De acordo com Oliveira (2005), o Cédula da Terra previa um financiamento reembolsável, consistindo no pagamento da terra, e outro financiamento não reembolsável para investimentos comunitários no valor de 90% do recurso total, sendo os 10% restantes pagos pelos próprios assentados com trabalho, com produtos ou com dinheiro. Nesse caso, a autora destaca que os investimentos comunitários eram definidos pelas próprias associações, priorizando ações que beneficiassem os aspectos estruturais, produtivos e sociais da propriedade adquirida. Além disso, haveria um fundo perdido de R$ 1.300,00 para a instalação inicial das famílias nos imóveis, ação esta que não existia no Programa anterior.

De forma paralela ao Projeto São José, o Cédula da Terra sofreu importantes críticas de entidades e movimentos sociais que lutavam pelo direito a terra.

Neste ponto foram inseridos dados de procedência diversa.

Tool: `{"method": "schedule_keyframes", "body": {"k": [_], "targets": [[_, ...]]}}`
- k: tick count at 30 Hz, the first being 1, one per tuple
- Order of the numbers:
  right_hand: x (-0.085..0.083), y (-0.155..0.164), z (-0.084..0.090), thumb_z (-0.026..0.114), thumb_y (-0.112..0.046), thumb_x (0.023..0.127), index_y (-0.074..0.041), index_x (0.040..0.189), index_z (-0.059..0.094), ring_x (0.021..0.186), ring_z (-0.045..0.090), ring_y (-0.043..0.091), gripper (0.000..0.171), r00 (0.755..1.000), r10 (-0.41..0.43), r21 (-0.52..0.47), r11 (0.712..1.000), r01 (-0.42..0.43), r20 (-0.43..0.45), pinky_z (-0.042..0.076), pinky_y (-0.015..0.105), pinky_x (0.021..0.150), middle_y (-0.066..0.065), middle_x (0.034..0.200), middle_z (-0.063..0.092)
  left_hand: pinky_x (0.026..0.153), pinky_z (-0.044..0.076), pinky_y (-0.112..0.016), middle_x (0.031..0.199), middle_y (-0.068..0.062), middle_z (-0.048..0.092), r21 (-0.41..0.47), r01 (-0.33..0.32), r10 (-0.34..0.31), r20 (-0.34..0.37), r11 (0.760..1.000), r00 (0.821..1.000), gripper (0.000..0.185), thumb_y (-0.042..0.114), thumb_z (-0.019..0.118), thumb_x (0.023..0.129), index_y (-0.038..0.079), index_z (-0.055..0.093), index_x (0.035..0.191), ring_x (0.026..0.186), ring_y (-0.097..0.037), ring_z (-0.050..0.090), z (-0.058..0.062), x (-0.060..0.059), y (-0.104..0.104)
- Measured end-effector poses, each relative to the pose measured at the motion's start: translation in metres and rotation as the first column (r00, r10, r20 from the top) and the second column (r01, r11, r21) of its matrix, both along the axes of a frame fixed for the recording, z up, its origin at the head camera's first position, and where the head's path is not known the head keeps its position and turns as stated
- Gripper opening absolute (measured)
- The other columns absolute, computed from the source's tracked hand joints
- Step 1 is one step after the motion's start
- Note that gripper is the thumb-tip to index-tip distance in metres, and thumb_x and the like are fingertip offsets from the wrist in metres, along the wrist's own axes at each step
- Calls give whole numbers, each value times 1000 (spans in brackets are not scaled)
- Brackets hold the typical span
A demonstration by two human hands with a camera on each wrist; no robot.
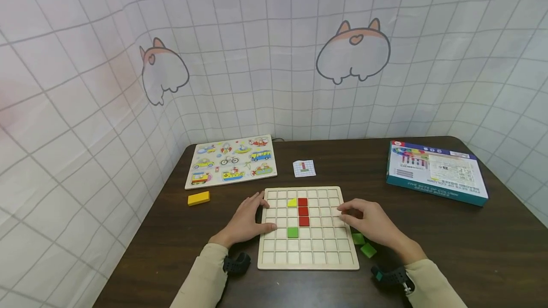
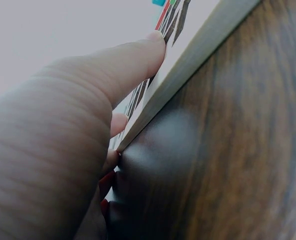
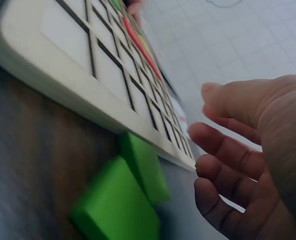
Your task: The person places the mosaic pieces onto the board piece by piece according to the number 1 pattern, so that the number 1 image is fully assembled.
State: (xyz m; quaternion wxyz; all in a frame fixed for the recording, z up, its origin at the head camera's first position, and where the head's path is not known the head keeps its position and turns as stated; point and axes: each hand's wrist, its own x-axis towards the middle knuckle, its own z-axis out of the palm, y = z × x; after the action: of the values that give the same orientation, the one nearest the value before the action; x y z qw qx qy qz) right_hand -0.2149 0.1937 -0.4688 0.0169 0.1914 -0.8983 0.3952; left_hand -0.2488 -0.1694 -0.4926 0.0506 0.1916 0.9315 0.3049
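A pale wooden grid board (image 1: 325, 264) lies flat on the table. On its squares are a column of three red squares (image 1: 303, 211), a yellow piece (image 1: 292, 202) beside the top one and a green square (image 1: 293, 232) lower left. My left hand (image 1: 243, 221) rests at the board's left edge, its thumb (image 2: 133, 65) on the rim in the left wrist view. Over the right edge hovers my right hand (image 1: 371, 221), fingers loosely bent with nothing between them. Two green pieces (image 3: 120, 205) lie just below it against the board's side.
Behind the board lies a small paper card (image 1: 304, 168) printed with a red and green figure. A picture puzzle board (image 1: 231, 161) sits at back left, with a yellow block (image 1: 199, 198) in front. At back right is a flat boxed set (image 1: 436, 172).
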Motion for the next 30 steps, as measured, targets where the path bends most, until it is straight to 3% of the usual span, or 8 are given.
{"method": "schedule_keyframes", "body": {"k": [9,15,22,30], "targets": [[-4,30,5,71,-27,91,-12,108,72,81,58,10,23,999,-5,49,999,3,37,51,25,68,-2,101,68,119,12,-52,161,-6,24,-9,-11,11,-5,1000,1000,52,52,74,81,19,55,116,149,-29,16,2,-1,0],[-4,42,6,74,-34,87,-15,107,72,77,55,6,27,987,103,105,988,-116,124,48,25,65,-6,96,69,119,11,-51,161,-5,22,-20,-9,9,0,1000,1000,52,52,74,81,19,55,117,149,-27,15,0,-2,0],[-3,48,4,76,-33,85,-20,102,72,81,53,8,21,951,257,98,956,-276,174,47,26,69,-6,93,62,119,12,-51,161,-5,23,-26,-10,10,3,1000,1000,53,54,74,81,19,55,117,149,-26,15,-1,-3,0],[0,46,2,79,-31,81,-22,96,70,82,51,10,20,953,260,121,952,-280,157,45,25,70,-5,90,59,119,11,-50,161,-6,23,-18,-1,1,-4,1000,1000,53,54,74,81,19,55,116,149,-26,16,-3,-4,-1]]}}
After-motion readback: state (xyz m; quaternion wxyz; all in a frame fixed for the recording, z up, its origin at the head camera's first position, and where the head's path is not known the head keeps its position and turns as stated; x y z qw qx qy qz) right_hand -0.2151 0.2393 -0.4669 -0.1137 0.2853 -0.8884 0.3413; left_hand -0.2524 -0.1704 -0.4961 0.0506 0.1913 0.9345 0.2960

Nesse sentido, Oliveira (2005) relata que, em 1998, o Cédula da Terra sofreu forte oposição da Comissão Pastoral da

Terra, que entendia a terra como um dom divino e, portanto, não era objeto de especulação ou negociação.

Segundo Sauer (2004), as principais críticas desses segmentos residiam na tentativa política de romper com a verdadeira ideologia da reforma agrária. Ora, ao defender uma reforma agrária via mercado, o governo estaria eliminando a luta histórica das famílias pelo direito a terra em detrimento da negociação pacífica do mercado de terras.

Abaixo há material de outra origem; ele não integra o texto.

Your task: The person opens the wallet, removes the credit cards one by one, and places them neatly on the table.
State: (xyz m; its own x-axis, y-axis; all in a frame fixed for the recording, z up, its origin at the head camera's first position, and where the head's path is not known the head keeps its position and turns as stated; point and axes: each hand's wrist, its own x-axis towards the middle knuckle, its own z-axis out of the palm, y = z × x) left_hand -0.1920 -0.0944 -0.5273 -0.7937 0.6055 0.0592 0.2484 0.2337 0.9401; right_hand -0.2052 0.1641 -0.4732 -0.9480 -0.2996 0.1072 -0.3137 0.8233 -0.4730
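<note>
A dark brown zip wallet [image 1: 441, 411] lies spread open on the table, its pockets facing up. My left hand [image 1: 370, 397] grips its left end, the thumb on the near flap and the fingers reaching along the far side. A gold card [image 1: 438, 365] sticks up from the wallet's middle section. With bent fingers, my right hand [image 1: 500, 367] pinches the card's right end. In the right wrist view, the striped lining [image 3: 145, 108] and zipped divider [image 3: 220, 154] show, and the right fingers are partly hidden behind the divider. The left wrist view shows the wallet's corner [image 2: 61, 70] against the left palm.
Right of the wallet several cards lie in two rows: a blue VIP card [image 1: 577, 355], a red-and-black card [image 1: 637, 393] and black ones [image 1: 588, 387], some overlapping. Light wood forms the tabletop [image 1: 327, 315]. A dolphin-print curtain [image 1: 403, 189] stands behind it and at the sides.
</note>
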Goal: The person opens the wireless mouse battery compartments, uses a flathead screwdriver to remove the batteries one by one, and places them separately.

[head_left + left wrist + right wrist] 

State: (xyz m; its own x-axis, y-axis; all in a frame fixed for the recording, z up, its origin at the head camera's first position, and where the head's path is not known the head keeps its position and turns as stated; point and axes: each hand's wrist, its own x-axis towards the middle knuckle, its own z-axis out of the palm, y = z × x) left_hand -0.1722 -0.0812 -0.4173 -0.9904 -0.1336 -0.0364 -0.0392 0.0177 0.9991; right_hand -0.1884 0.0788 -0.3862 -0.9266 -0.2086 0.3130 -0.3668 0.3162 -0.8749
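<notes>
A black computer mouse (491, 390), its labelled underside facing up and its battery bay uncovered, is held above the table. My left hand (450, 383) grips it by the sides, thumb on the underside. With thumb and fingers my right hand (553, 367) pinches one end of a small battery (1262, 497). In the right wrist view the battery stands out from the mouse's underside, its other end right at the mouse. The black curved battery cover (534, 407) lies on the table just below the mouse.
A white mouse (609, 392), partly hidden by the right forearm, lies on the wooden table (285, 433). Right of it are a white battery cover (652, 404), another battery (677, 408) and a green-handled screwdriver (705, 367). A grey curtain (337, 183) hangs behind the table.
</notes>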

Além dessa perda de identidade, o autor destaca que o Projeto visava reduzir o papel do Estado, transferindo as responsabilidades para os negociadores, de modo que a questão agrária deixava de ser um problema político. Outro problema levantado pelo autor consistia na falta de restrição do Projeto na aquisição de terras, permitindo que muitas terras passíveis de desapropriação fossem adquiridas via Cédula da Terra.

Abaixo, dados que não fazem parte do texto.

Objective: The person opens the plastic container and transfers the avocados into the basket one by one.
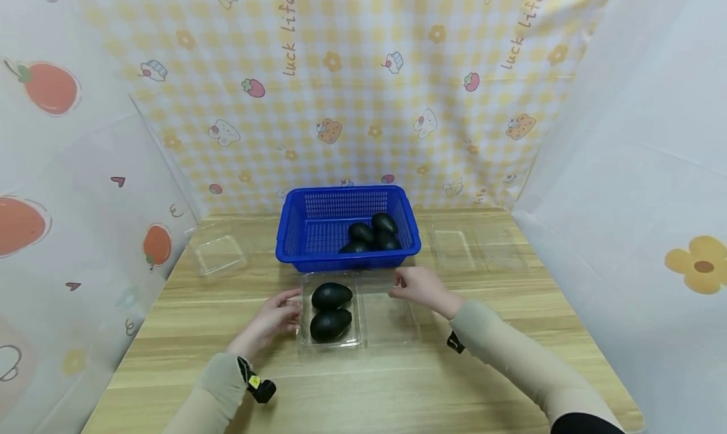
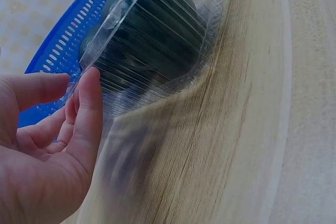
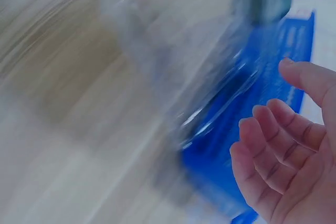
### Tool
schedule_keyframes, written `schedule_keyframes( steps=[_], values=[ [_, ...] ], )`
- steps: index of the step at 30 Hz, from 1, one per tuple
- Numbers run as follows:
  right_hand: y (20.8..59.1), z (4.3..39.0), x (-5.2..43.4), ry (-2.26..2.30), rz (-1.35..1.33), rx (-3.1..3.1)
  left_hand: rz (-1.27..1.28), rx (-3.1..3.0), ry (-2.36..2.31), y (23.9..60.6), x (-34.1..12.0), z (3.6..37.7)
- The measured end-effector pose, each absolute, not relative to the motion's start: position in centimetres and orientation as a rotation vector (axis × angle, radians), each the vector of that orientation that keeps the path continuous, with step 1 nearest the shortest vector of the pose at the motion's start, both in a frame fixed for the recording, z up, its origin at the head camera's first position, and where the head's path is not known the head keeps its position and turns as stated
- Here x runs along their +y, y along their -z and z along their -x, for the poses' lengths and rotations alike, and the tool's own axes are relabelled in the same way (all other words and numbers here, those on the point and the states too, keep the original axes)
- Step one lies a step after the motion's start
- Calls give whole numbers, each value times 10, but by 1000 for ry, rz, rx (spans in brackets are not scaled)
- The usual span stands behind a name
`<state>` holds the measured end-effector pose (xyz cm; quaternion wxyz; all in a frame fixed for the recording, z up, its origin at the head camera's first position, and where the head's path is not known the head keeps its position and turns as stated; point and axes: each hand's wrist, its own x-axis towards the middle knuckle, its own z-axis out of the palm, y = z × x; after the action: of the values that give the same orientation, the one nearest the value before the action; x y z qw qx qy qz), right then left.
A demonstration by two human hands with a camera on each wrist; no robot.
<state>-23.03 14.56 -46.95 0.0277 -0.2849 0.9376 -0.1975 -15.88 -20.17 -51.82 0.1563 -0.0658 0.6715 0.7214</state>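
Note:
Two dark green avocados (image 1: 331, 310) lie one behind the other in the base of a clear plastic clamshell box (image 1: 360, 341). Its see-through lid (image 1: 392, 320) is folded out to the right. My left hand (image 1: 272, 320) is at the box's left side; in the left wrist view, thumb and index finger pinch the rim (image 2: 100, 51). Over the lid's far right corner is my right hand (image 1: 423, 289). The right wrist view shows its fingers (image 3: 281, 153) loosely bent, thumb apart, with nothing held. That view is blurred around the lid.
Behind the box stands a blue plastic basket (image 1: 284, 232) with several avocados (image 1: 361, 233) in its right part. Another clear box (image 1: 220, 255) sits at the back left. A further opened clear box (image 1: 454, 248) lies right of the basket. Patterned cloth (image 1: 363, 106) hangs behind the table.

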Motion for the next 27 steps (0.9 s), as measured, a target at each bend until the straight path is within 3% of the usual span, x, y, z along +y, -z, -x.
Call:
schedule_keyframes(
  steps=[10, 27],
  values=[
    [445, 209, 101, 626, 1211, 2750, 216, 1920, -2084, 521, -202, 158],
    [457, 206, 60, 504, 1549, 2455, 195, 1947, -2059, 519, -203, 156]
  ],
)
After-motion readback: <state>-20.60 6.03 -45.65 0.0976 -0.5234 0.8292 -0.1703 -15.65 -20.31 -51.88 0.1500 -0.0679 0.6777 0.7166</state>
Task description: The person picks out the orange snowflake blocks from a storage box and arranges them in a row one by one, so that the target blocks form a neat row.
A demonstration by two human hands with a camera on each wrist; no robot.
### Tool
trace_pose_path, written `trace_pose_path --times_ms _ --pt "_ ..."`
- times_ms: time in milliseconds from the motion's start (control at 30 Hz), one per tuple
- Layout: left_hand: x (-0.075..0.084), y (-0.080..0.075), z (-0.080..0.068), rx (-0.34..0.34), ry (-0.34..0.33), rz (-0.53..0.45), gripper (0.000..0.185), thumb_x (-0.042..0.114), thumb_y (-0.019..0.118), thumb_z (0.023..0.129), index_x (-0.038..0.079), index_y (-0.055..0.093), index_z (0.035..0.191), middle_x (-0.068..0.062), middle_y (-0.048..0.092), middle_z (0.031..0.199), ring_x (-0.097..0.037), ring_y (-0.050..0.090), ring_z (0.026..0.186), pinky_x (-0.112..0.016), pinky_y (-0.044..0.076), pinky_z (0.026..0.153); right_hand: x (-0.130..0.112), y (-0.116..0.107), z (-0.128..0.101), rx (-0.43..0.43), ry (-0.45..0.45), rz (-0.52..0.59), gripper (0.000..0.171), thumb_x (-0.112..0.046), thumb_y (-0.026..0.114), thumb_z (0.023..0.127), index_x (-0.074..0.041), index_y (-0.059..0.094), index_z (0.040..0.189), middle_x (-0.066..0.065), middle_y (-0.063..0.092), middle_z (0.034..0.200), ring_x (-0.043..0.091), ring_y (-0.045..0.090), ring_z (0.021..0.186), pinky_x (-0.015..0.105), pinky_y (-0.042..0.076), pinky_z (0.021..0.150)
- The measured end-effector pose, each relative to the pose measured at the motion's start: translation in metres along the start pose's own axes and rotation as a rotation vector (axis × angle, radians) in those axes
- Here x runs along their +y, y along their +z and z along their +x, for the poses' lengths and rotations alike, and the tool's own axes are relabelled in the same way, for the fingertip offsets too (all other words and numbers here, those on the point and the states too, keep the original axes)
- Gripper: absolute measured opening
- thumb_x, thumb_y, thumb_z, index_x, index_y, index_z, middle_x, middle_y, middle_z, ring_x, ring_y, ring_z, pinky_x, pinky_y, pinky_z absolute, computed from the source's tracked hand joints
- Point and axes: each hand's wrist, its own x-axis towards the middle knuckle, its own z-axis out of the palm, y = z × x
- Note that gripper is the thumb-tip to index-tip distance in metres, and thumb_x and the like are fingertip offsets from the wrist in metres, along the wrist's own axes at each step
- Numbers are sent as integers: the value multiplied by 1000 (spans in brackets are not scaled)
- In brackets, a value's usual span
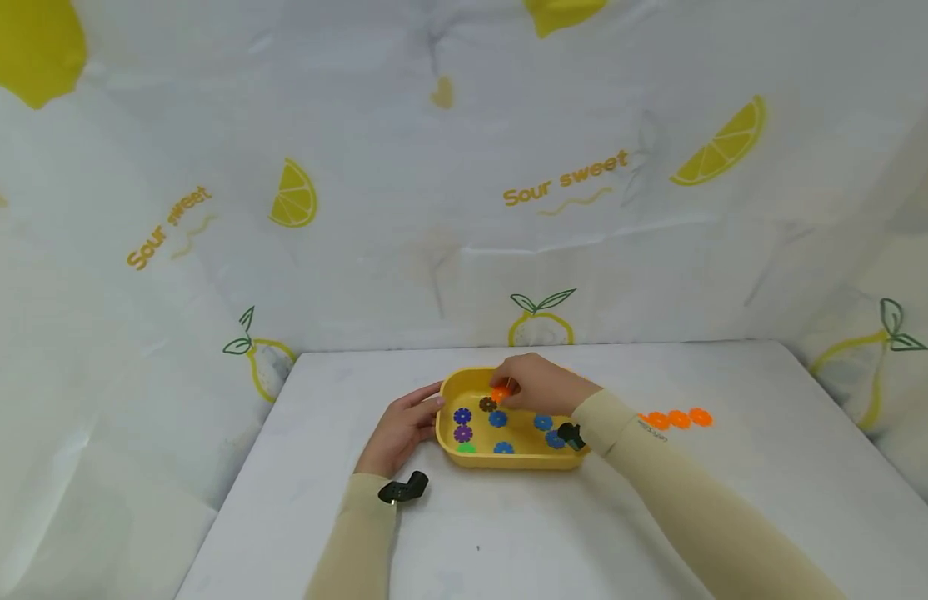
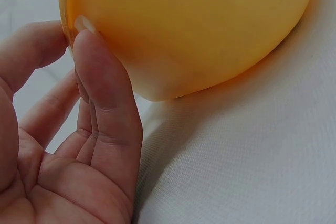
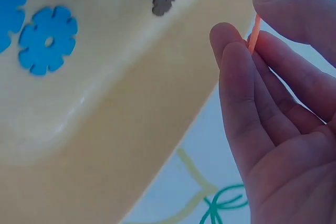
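A yellow tray (image 1: 509,461) sits on the white table, with several flower-shaped plastic discs inside. At its left end my left hand (image 1: 401,429) holds the rim; in the left wrist view the tray wall (image 2: 194,30) is pinched between thumb and fingers. My right hand (image 1: 545,385) is over the tray's far side, pinching an orange flower-shaped disc (image 3: 254,36), seen edge-on in the right wrist view. Below it lie a brown disc (image 1: 487,404) and a blue disc (image 1: 497,419). Toward the tray's left end are a dark blue disc (image 1: 462,416), a purple disc (image 1: 462,433) and a green disc (image 1: 466,448).
Right of the tray, several orange discs (image 1: 679,419) lie in a row on the table (image 1: 479,533), partly hidden by the right sleeve. More blue discs (image 1: 543,422) lie in the tray's right part. A white lemon-print cloth (image 1: 404,250) hangs behind the table.
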Motion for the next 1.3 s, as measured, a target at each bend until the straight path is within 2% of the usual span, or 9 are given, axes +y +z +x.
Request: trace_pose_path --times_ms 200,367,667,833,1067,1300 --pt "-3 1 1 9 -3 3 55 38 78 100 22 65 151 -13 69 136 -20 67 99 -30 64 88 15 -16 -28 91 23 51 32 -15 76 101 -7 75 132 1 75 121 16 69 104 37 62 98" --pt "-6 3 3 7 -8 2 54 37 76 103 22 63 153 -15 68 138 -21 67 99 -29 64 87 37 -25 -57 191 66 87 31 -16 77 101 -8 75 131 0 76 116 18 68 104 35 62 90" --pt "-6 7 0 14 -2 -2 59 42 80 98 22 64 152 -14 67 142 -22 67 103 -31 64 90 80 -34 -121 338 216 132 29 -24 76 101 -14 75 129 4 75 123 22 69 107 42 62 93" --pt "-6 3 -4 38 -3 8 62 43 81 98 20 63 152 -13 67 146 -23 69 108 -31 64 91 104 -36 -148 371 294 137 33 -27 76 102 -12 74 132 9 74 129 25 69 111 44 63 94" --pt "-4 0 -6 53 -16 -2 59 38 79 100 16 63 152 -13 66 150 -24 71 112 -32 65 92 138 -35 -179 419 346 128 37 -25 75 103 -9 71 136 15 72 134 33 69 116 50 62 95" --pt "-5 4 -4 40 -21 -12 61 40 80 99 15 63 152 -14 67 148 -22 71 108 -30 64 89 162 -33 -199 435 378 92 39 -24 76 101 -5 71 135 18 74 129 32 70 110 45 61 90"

Ainda do ponto de vista crítico, Sauer (2004) analisa os principais resultados de um relatório técnico, elaborado juntamente com outros pesquisadores, com o intuito de avaliar o Cédula da Terra nos estados que faziam parte do Programa. Após as entrevistas com os beneficiários, o estudo, conforme é apresentado por Oliveira (2005), apontou diversos problemas, dentre os quais: (i) baixa qualidade nas terras adquiridas; (ii) as associações não representavam os interesses das comunidades; (iii) alto índice de desinformação sobre o funcionamento do programa por parte dos camponeses; (iv) a imposição da produção coletiva no interior dos assentamentos; (v) as desistências; (vi) pouca renda produzida no interior dos assentamentos; e (vi) inviabilidade do pagamento das terras na forma proposta pelo programa. Na contramão dessas críticas, o Projeto Cédula da Terra, tal como seu antecessor, possuía prerrogativas que justificavam sua continuidade. Nesse contexto, Navarro (1998), citado por Oliveira (2005), destaca, por exemplo, que o Projeto permitiu o acesso à terra de maneira pacífica, além de atingir, em um ano e meio, a meta de 15 mil famílias beneficiadas que tinha sido estimada em um período de três anos. Com isso, movimentos sociais pressionavam o governo para que o Projeto fosse ampliado para as demais regiões do país. Para o governo, essa pressão para ampliar o projeto devia-se a redução que estava ocorrendo no preço das terras e, logicamente, pelo “sucesso” do projeto piloto no nordeste brasileiro (OLIVEIRA, 2005). Em suma, estava montada, novamente, as bases ideológicas e políticas para referendar a expansão do modelo de reforma agrária de mercado no Brasil. Para tanto, ainda durante a execução do Projeto Cédula da Terra, dado que este só foi extinto em dezembro de 2002, criou-se, em 1998, o Fundo de Terras e da Reforma Agrária – Banco da Terra.